**WORK TO BE COMPLETED:**
Once the data has been read, restate all of it exactly.

**SOURCE MATERIAL:**
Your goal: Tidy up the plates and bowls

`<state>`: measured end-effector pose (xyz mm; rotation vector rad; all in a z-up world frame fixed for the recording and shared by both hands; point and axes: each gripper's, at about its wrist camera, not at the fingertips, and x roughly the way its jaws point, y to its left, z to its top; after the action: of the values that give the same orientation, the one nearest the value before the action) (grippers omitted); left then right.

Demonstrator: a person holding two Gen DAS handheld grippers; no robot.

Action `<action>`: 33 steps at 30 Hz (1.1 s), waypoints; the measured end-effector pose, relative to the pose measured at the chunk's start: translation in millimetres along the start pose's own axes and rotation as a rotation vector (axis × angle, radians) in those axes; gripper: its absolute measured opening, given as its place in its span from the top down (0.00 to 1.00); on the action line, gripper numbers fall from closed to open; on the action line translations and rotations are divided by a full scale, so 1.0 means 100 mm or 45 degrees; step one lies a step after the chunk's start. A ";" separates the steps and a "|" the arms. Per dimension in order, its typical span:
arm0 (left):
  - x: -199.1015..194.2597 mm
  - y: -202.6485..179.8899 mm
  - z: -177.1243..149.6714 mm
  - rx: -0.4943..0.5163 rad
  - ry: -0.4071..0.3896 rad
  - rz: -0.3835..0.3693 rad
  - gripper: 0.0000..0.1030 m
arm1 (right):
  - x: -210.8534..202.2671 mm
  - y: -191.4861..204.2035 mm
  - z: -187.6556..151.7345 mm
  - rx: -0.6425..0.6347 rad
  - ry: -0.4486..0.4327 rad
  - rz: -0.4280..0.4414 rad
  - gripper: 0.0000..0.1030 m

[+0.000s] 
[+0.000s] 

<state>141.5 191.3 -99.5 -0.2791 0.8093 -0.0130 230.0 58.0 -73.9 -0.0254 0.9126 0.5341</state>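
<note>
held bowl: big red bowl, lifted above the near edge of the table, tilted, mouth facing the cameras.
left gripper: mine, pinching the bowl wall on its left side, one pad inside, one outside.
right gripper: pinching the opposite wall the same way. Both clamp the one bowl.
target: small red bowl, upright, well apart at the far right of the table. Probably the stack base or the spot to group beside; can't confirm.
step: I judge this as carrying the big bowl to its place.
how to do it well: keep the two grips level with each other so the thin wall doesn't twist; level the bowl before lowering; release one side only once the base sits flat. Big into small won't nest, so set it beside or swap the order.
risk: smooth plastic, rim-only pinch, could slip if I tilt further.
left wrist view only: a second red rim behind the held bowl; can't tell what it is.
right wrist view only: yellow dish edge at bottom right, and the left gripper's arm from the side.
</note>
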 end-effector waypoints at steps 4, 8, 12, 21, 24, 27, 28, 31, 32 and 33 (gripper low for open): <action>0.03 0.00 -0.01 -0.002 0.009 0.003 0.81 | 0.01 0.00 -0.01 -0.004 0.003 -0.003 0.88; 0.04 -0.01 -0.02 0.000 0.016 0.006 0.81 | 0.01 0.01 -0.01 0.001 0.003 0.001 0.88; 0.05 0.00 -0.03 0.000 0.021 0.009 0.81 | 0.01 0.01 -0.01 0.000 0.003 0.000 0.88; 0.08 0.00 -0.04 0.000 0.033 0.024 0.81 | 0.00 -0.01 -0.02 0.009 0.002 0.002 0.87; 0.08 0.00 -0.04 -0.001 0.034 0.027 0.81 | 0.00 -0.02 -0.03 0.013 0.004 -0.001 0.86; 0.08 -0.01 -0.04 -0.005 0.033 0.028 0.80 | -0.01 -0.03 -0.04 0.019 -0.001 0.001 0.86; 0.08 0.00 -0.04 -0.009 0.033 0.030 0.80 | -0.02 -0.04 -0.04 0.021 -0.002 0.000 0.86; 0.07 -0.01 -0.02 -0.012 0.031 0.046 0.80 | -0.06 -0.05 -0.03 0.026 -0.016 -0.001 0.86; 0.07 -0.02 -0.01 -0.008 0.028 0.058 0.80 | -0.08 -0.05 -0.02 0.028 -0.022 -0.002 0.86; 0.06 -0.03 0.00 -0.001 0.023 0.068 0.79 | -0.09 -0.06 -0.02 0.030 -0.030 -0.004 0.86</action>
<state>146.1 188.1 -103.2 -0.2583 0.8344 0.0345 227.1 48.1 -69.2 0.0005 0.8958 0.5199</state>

**WRITTEN ANSWER:**
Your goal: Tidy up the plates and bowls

`<state>`: measured end-effector pose (xyz mm; rotation vector rad; all in a z-up world frame fixed for the recording and shared by both hands; point and axes: each gripper's, at about its wrist camera, not at the fingertips, and x roughly the way its jaws point, y to its left, z to its top; after the action: of the values that give the same orientation, the one nearest the value before the action) (grippers omitted); left then right.

Demonstrator: a person holding two Gen DAS handheld grippers; no robot.

Action `<action>`: 33 steps at 30 Hz (1.1 s), waypoints; the measured end-effector pose, relative to the pose measured at the chunk's start: translation in millimetres along the start pose's own axes and rotation as a rotation vector (axis × angle, radians) in those axes; gripper: its absolute measured opening, given as its place in its span from the top down (0.00 to 1.00); on the action line, gripper numbers fall from closed to open; on the action line translations and rotations are divided by a full scale, so 1.0 means 100 mm or 45 degrees; step one lies a step after the chunk's start. A ";" separates the steps and a "|" the arms. Per dimension in order, its typical span:
arm0 (left):
  - x: -199.1015..194.2597 mm
  - y: -202.6485..179.8899 mm
  - z: -177.1243..149.6714 mm
  - rx: -0.4943..0.5163 rad
  - ry: -0.4071..0.3896 rad
  - rz: -0.3835..0.3693 rad
  - gripper: 0.0000..0.1030 m
arm1 (right):
  - x: -210.8534..202.2671 mm
  - y: -191.4861..204.2035 mm
  - z: -187.6556..151.7345 mm
  - rx: -0.6425..0.6347 rad
  - ry: -0.4486..0.4327 rad
  - rz: -0.4280..0.4414 rad
  - gripper: 0.0000..0.1030 m

[+0.000s] 
[+0.000s] 

<state>141.5 191.3 -99.5 -0.2791 0.8093 -0.0130 230.0 58.0 -73.9 -0.0254 0.9126 0.5341</state>
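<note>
held bowl: big red bowl, lifted above the near edge of the table, tilted, mouth facing the cameras.
left gripper: mine, pinching the bowl wall on its left side, one pad inside, one outside.
right gripper: pinching the opposite wall the same way. Both clamp the one bowl.
target: small red bowl, upright, well apart at the far right of the table. Probably the stack base or the spot to group beside; can't confirm.
step: I judge this as carrying the big bowl to its place.
how to do it well: keep the two grips level with each other so the thin wall doesn't twist; level the bowl before lowering; release one side only once the base sits flat. Big into small won't nest, so set it beside or swap the order.
risk: smooth plastic, rim-only pinch, could slip if I tilt further.
left wrist view only: a second red rim behind the held bowl; can't tell what it is.
right wrist view only: yellow dish edge at bottom right, and the left gripper's arm from the side.
</note>
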 end-effector waypoints at steps 4, 8, 12, 21, 24, 27, 28, 31, 32 and 33 (gripper low for open): <action>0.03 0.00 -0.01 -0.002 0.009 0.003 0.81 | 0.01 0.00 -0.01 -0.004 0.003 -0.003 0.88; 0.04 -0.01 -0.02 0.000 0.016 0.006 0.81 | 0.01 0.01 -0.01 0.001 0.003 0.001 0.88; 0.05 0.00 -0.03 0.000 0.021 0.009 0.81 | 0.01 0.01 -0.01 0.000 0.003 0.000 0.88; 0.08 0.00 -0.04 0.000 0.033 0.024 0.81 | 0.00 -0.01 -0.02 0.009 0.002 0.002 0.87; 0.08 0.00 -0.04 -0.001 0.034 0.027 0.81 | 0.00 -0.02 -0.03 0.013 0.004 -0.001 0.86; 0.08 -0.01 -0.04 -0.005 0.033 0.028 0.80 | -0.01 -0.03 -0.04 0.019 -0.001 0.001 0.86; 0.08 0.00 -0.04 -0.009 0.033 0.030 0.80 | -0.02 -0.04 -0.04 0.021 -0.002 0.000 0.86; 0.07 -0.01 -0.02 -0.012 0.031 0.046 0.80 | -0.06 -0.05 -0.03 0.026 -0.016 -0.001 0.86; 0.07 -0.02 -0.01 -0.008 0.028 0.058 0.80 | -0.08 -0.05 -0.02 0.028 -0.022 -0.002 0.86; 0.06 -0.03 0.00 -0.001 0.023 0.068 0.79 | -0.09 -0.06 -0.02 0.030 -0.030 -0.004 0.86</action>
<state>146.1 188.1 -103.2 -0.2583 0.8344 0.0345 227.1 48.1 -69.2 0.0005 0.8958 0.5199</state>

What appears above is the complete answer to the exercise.